For the data below, restate word for word only the lines from the line containing "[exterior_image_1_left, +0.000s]" through the line containing "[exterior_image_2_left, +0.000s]", both ends included.

------ Excerpted data

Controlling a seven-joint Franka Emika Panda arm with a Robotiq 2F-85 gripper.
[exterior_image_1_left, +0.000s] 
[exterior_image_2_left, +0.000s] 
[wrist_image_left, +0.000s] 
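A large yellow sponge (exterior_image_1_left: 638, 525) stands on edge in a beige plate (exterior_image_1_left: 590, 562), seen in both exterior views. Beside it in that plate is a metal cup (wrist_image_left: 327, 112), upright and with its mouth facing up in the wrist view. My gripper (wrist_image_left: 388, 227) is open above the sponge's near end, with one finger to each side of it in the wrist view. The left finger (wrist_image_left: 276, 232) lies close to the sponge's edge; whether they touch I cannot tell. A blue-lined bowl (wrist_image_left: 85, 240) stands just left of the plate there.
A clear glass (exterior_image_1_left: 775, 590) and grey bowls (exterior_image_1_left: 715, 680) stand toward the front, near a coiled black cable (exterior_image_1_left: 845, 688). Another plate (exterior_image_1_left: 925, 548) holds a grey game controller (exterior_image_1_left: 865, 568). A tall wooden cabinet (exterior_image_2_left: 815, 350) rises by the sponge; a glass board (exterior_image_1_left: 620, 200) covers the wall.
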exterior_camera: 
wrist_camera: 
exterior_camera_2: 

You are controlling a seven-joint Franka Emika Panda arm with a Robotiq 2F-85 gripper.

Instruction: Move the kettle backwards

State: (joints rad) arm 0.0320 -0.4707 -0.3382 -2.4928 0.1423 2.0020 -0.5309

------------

**Response to the task:**
[exterior_image_1_left, +0.000s] 
[exterior_image_2_left, +0.000s] 

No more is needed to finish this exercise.